Grecque, la légende dit que nous formions à l'origine des sphères harmonieuses et heureuses. Mais qu'un tel bonheur a inquiété les dieux, qui risquaient de devenir inutiles, si les êtres humains continuaient de connaître la plénitude.
D'où l'astuce décidée : boules coupées à la serpe et les trente-six mille moitiés soufflées dans l'Espace. Et condamnées sans fin à se retrouver.
Quête de l'unité perdue : quelle force les anime, aussi puissante qu'aveugle pour, langue tirée, ardente, délicate et pointue, corps ouverts et tendus, attraper cet autre, l'appréhender, le lécher, l'étreindre, le griffer (personne ne sachant plus exactement qui fait quoi) et enfin trouver, quelque peu ahuris, perdus, le repos occasionnel dans une figure originelle, provisoirement recomposée, corps croisés - décroisés ?

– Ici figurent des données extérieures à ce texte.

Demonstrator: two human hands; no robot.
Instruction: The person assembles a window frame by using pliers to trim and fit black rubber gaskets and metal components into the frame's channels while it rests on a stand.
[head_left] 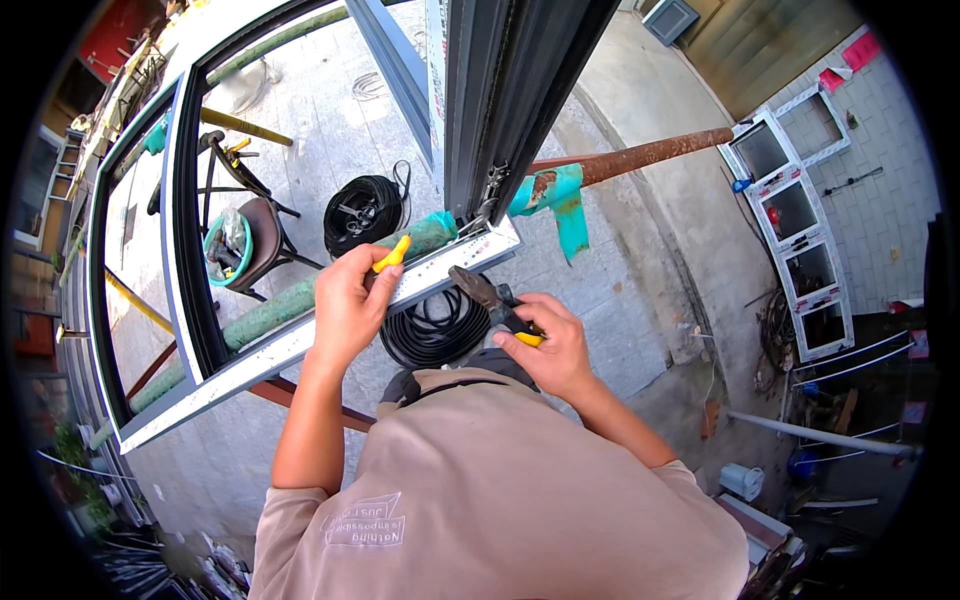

«L'acrylique, dit Rolf Blaser, manque de substance. Il me faut de la compacité. Je dois pouvoir toucher et retoucher, étaler, brouiller, rayer pour que quelque chose émerge. Gouache, tempera et huile sont des matériaux qui me guident car pour arriver à la chair, à la matière, il y a, à travers l'exigence technique, beaucoup d'habits, de peaux, de représentations à enlever». Peindre, c'est (se) dépouiller.
Dans la première Leçon d'anatomie, Rembrandt place au centre le professeur Tulp alors que dans la deuxième, c'est le corps du supplicié qui devient essentiel parce qu'il signifie plus profondément la condition humaine.
En référence, Rolf Blaser continue un tel renversement de point de vue et l'effacement de certaines frontières : sur son linceul, le corps étudié, trituré au scalpel se décompose déjà, lent pourrissement qui peu à peu gagne les chercheurs eux-mêmes.
Puis comme chez Music surgissent de la nuit des êtres étendus sur des litières et retournant à l'humus : taches superposées brunes ou livides, vie s'en allant, humanité niée et pourtant encore présente dans l'horreur et l'énigme, dans l'obscur et le clair.
Corps, matière faite chair, matière - peinture : c'est tout le tableau qui devient structure et structuration, Atelier du Peintre. En émane de la lumière, mais lumière dont l'origine est sans importance, puisque, de la nuit elle-même, par hasard ou éventuelle nécessité, elle émane tout de même.